*** DATASET EXTRACT ***
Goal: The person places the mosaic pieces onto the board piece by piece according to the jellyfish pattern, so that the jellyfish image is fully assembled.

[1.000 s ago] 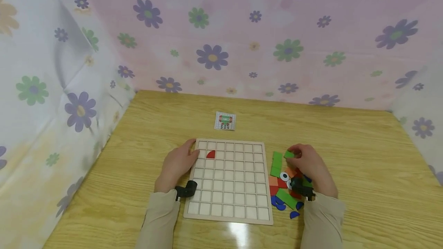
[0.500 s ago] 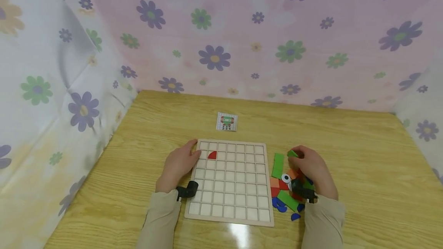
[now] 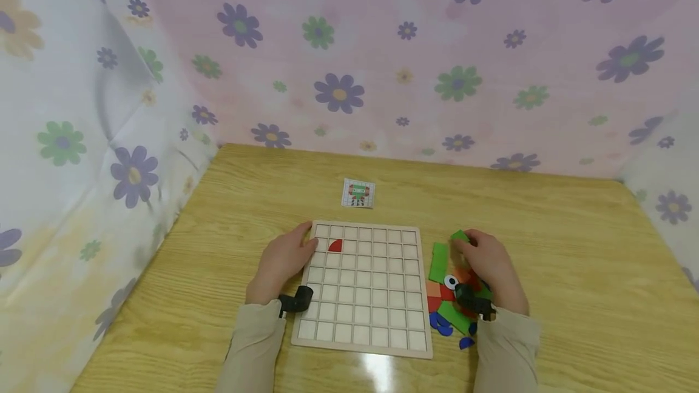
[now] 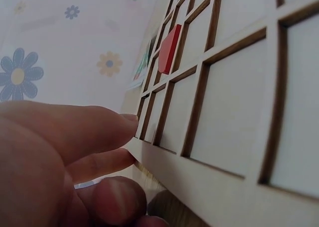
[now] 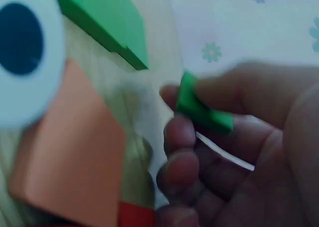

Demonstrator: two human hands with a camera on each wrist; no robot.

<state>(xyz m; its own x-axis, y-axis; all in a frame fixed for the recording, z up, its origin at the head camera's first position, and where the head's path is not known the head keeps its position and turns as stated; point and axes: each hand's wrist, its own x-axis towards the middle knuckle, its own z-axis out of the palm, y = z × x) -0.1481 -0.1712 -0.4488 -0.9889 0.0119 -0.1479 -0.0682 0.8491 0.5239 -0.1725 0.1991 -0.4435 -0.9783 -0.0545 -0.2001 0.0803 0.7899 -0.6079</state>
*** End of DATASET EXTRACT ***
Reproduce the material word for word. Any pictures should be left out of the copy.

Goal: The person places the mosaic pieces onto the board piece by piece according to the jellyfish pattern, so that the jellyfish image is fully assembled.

[1.000 s ago] 
[0.500 s ago] 
[now] 
[now] 
[now] 

Demonstrator: two human hands with a camera on each wrist; no robot.

<state>(xyz m; its own x-axis, y-axis; all in a frame fixed for the recording, z up, its origin at the head camera's first position, and where the head's path is not known the head keeps its position and turns as stated; point and axes: each hand's wrist, its own x-axis towards the middle knuckle, its own z-axis out of the palm, y = z × x) -0.1481 -0.1712 -0.4488 -0.9889 0.0119 -0.1479 -0.0682 0.8491 0.5239 -0.1725 0.1991 -0.4435 -0.9783 -0.0545 -0.2001 0.0803 0.7899 -0.6079</state>

There is nothing further to the answer.